- _What you have to do_: Match the string "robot" against each line below, and copy every line that matches.

START Data records

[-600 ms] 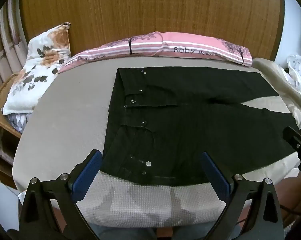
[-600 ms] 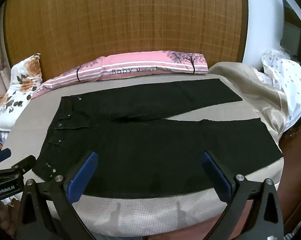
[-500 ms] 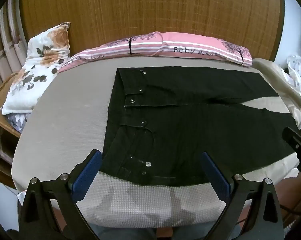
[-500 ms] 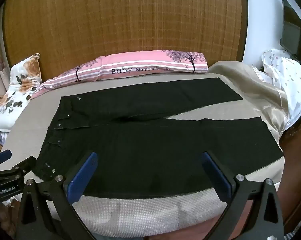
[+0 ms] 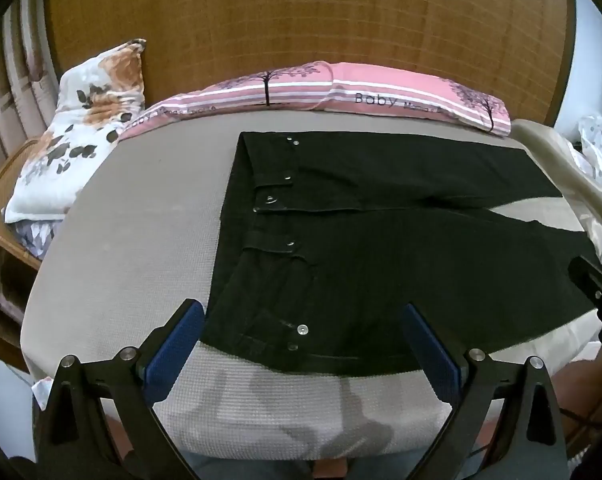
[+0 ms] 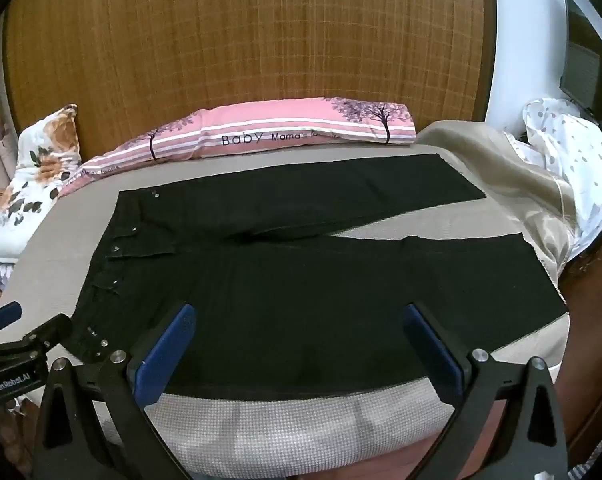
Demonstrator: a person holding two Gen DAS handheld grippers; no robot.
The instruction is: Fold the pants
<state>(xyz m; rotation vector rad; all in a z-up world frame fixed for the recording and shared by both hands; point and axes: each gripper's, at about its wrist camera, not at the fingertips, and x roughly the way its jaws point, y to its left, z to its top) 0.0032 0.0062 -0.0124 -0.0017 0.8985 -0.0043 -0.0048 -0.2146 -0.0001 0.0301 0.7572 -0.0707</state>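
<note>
Wooden wall stands behind a bed where black pants lie flat, legs spread apart. Left gripper and right gripper hover at the near edge, jaws wide apart, holding nothing

Black pants flat beyond spread tongs

Black tool, blue pads.
</note>
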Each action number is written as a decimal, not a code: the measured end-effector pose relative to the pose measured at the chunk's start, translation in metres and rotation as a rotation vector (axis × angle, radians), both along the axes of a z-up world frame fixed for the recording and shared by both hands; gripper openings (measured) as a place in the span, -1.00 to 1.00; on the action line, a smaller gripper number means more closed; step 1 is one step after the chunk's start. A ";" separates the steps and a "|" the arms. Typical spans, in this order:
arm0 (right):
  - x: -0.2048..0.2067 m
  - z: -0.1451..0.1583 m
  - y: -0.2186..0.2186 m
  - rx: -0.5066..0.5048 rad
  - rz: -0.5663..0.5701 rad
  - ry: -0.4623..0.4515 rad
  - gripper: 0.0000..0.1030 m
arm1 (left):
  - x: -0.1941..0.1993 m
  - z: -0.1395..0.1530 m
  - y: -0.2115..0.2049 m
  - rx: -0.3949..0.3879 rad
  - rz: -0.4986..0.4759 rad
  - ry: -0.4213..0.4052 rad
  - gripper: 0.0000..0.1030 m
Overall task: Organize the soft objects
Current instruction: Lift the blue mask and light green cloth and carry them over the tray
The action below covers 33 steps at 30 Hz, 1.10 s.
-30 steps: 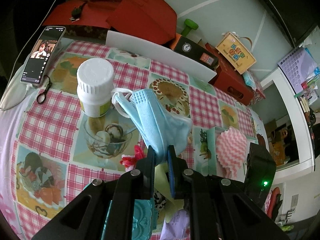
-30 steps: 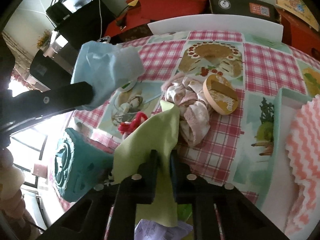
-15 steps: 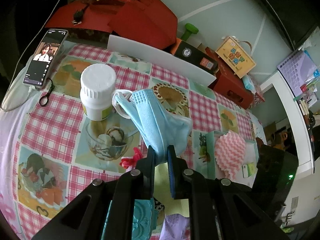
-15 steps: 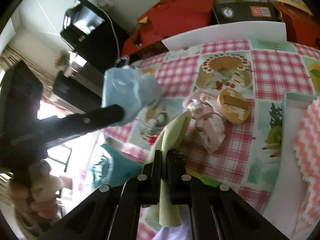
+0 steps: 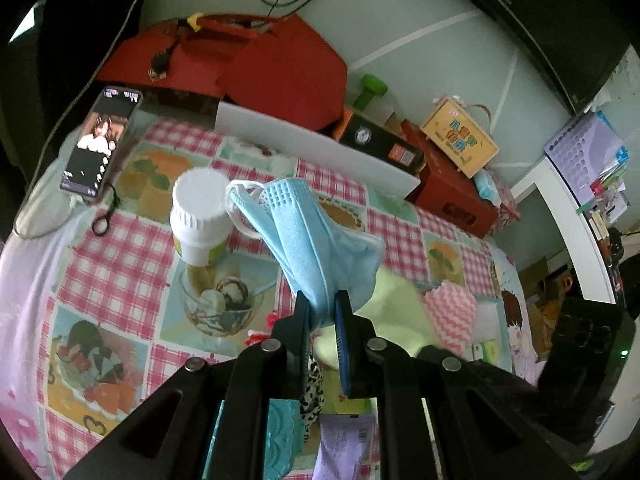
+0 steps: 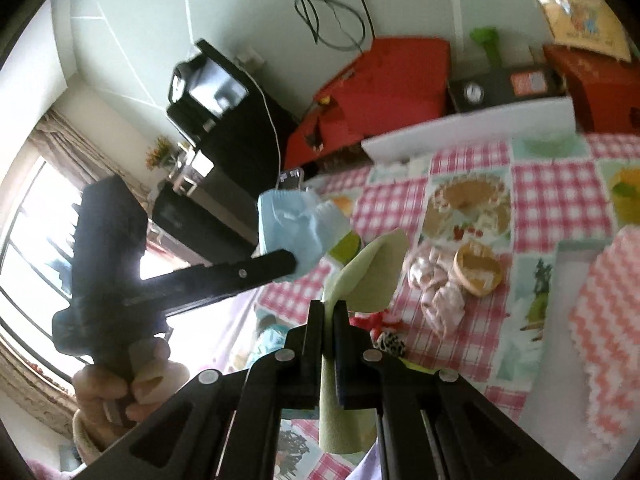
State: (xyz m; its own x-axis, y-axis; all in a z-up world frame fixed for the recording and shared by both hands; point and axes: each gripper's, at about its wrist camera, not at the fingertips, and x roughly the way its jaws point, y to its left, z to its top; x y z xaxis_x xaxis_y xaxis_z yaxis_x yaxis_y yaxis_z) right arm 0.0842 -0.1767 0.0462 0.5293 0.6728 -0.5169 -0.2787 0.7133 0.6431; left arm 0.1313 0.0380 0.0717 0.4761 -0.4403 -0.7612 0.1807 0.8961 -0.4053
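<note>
A light blue face mask (image 5: 316, 240) hangs upward out of my left gripper (image 5: 322, 310), which is shut on its lower edge; the same mask (image 6: 296, 228) shows in the right wrist view at the tip of the left gripper's dark arm. My right gripper (image 6: 329, 316) is shut on a pale green cloth (image 6: 368, 276), lifted above the table; that cloth (image 5: 396, 304) appears blurred below the mask. A pink-and-white zigzag cloth (image 6: 604, 320) lies in a white tray (image 6: 560, 280) at the right. A pinkish scrunched fabric (image 6: 440, 292) lies on the checked tablecloth.
A white bottle (image 5: 200, 216) stands left of the mask, a phone (image 5: 100, 140) at the far left. A round wooden piece (image 6: 478, 272) sits by the scrunched fabric. Red bags (image 5: 256, 64), boxes and a white board (image 5: 316, 152) line the back. A hand (image 6: 132, 388) holds the left gripper.
Both grippers have risen with their loads. The right one tilted upward, so the green cloth now hangs clear of the table and the room's wall fills more of its view.
</note>
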 end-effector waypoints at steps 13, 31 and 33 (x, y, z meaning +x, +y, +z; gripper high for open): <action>-0.048 0.070 -0.077 0.004 -0.220 -0.194 -0.90 | -0.029 0.043 -0.043 0.001 -0.099 -0.136 -0.77; -0.119 0.081 -0.218 -0.118 -0.663 -0.152 -0.90 | -0.072 0.009 -0.177 0.126 -0.421 -0.120 -0.77; -0.120 0.076 -0.227 -0.145 -0.701 -0.118 -0.90 | -0.077 0.002 -0.187 0.141 -0.446 -0.108 -0.77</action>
State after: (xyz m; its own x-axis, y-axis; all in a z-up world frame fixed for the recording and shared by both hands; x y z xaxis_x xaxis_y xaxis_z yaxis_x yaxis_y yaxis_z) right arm -0.0354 -0.4037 0.1218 0.8686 0.0844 -0.4882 0.2135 0.8255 0.5225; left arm 0.0540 -0.1492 0.0734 0.3442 -0.5153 -0.7848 0.5941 0.7668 -0.2429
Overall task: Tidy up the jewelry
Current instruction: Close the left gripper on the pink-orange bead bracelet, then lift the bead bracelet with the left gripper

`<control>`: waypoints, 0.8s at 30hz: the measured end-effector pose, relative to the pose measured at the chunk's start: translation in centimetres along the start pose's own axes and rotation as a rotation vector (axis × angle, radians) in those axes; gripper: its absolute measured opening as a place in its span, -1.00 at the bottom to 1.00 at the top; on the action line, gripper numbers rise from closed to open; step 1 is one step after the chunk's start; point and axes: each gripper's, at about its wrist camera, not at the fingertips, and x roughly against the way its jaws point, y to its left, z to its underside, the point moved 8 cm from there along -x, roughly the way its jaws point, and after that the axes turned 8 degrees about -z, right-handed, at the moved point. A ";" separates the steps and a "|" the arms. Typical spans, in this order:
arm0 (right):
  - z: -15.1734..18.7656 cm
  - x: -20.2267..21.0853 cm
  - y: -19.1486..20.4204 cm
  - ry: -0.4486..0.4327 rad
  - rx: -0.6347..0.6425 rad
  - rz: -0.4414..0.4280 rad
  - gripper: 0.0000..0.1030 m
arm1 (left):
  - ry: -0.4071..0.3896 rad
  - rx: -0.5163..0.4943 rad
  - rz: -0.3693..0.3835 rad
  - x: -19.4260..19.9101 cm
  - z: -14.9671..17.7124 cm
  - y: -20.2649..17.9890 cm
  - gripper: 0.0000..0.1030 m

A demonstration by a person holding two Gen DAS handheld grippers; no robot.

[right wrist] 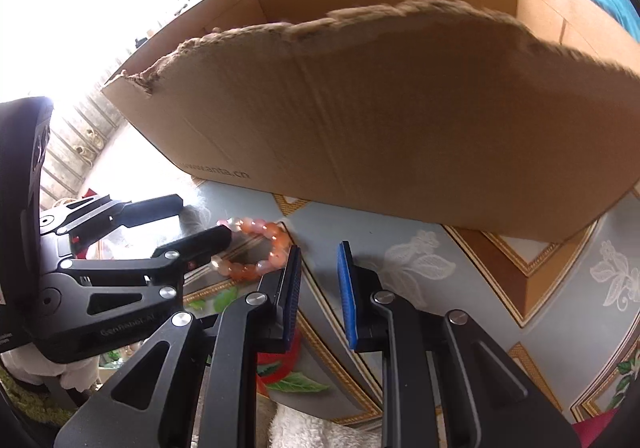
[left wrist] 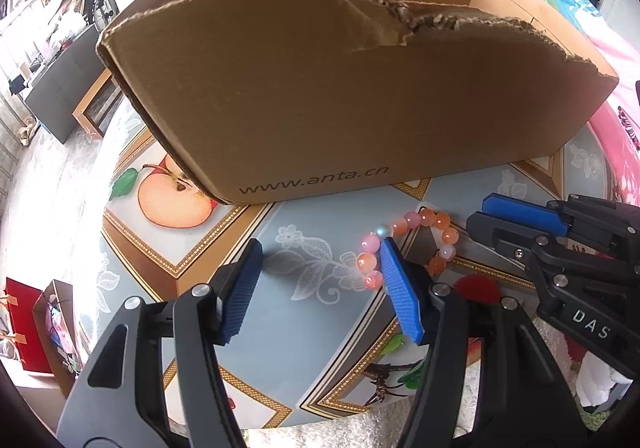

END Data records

- _Exercise output_:
Demonstrator: a person holding two Gen DAS handheld grippers; no robot.
A demonstration by a person holding two Gen DAS handheld grippers; no robot.

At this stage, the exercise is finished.